- Genre: Comedy horror
- Created by: Joel Kohn
- Written by: Tegan Higginbotham; Paul F. Verhoeven;
- Directed by: Sian Davies; Joel Kohn;
- Country of origin: Australia
- Original language: English

Production
- Executive producer: Matthias Hoene
- Producers: Joel Kohn; John Molloy; Richard Kelly;
- Production company: Total Fiction

Original release
- Network: Stan

= Gnomes (TV series) =

Gnomes is an upcoming comedy horror series for Stan scheduled to premiere on 8 October 2026. Produced by Total Fiction, the series follows Sergeant Kipps who is having the worst day of his life when he has to shut down the local police station, when the angry Gnome Queen is awakened by dark forces Kipps and Mackay must reunite to save Nompton.

== Plot ==

As Senior Sergeant Arnold Kipps police station is about to be shut down by his former girlfriend and work partner, Ellie McKay, a bloodthirsty Gnome Queen awakens an ancient evil, unleashing an army of murderous lawn gnomes across the suburb of Nompton.

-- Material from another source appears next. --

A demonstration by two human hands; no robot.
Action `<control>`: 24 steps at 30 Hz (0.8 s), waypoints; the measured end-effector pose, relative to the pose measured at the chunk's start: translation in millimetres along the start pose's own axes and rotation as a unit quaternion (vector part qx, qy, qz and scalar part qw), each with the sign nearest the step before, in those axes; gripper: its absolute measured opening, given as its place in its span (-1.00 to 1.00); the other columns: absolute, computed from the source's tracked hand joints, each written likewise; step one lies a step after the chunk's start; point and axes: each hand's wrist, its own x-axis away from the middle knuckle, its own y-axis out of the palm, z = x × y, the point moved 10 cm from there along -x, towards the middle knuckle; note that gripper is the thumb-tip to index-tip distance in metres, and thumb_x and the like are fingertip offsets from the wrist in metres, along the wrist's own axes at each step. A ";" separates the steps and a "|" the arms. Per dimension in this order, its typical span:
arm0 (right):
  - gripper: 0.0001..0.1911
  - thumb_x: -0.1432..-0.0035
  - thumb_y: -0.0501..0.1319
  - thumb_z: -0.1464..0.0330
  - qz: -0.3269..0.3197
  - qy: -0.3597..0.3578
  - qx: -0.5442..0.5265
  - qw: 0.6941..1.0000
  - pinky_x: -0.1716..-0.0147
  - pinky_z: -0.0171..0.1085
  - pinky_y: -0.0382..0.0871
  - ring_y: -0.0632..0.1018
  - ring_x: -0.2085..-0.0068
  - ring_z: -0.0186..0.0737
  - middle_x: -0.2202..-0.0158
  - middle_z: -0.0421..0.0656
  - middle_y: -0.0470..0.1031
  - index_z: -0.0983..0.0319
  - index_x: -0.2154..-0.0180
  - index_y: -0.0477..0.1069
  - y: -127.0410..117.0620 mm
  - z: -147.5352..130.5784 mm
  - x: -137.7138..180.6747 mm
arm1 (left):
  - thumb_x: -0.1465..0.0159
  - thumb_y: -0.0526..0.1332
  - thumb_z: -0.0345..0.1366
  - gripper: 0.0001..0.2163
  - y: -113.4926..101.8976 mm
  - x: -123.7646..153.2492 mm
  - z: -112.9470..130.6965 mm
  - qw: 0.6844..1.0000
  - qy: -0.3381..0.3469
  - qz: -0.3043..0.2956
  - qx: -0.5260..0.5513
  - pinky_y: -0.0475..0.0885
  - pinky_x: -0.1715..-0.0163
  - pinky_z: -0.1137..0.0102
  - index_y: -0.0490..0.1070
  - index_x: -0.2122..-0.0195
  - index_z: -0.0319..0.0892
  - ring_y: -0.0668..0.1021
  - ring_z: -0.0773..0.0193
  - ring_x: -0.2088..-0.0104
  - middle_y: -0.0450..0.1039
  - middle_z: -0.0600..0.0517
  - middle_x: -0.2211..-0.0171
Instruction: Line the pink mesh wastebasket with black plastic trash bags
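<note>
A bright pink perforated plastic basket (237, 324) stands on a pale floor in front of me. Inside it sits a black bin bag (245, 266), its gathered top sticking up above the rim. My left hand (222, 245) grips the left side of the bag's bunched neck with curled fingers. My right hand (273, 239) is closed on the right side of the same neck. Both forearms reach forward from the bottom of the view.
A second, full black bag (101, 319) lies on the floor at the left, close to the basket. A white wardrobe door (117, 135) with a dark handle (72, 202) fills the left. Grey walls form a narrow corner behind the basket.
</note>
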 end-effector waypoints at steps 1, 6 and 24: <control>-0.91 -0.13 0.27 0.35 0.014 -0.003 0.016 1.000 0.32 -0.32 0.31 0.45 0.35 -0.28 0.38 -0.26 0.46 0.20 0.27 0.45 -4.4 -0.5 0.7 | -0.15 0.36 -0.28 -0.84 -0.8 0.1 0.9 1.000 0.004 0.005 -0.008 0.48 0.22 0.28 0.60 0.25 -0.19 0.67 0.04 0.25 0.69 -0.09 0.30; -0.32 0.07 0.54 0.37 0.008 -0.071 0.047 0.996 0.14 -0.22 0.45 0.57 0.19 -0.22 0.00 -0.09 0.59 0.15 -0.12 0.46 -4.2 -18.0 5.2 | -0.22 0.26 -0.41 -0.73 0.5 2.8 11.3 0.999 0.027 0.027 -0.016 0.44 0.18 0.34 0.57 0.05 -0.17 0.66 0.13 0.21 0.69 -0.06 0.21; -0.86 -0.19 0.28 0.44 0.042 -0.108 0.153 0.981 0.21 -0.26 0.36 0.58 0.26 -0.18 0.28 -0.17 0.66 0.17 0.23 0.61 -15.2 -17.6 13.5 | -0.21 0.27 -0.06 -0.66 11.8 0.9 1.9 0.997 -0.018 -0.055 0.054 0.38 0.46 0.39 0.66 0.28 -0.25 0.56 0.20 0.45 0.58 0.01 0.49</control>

As the town descends into chaos, Arnold and Ellie must rally with a ragtag crew of cops, teens and an overly ambitious mayor, using unconventional weapons and sheer desperation to stop the Gnome Queen before her killer lawn ornaments tear the town apart.

== Cast ==

- Asa Butterfield as Senior Sergeant Arnold Kipps
- Megan Smart as Ellie Mackay
- Brett Tucker
- Tess Haubrich as Gnome Queen
- Ditch Davey as Brett Sanders
- Nina Oyama
- Luke McGregor
- Darren Gilshenan as Mayor Lachlan Morrison
- Alison Whyte
- Matt Okine
- Richard Pyros
- Tegan Higgenbotham

== Production ==
On 18 February 2025 the series was announced by Stan with funding secured from Screen Australia and VicScreen, the series was created by Joel Kohn and produced by John Molloy and Richard Kelly and would be co produced with Happy Accidents and Total Fiction.

The series was one of 14 commissions that were announced by Stan for their tenth year.

On 4 June 2025, the series officially entered production in Melbourne with Asa Butterfield and Megan Smart as series leads. The series filmed on location across Melbourne including the towns of Warburton and Werribee.

On 3 June 2026, it was announced that Disney+ had secured a distribution deal for the series to air in the UK and Ireland.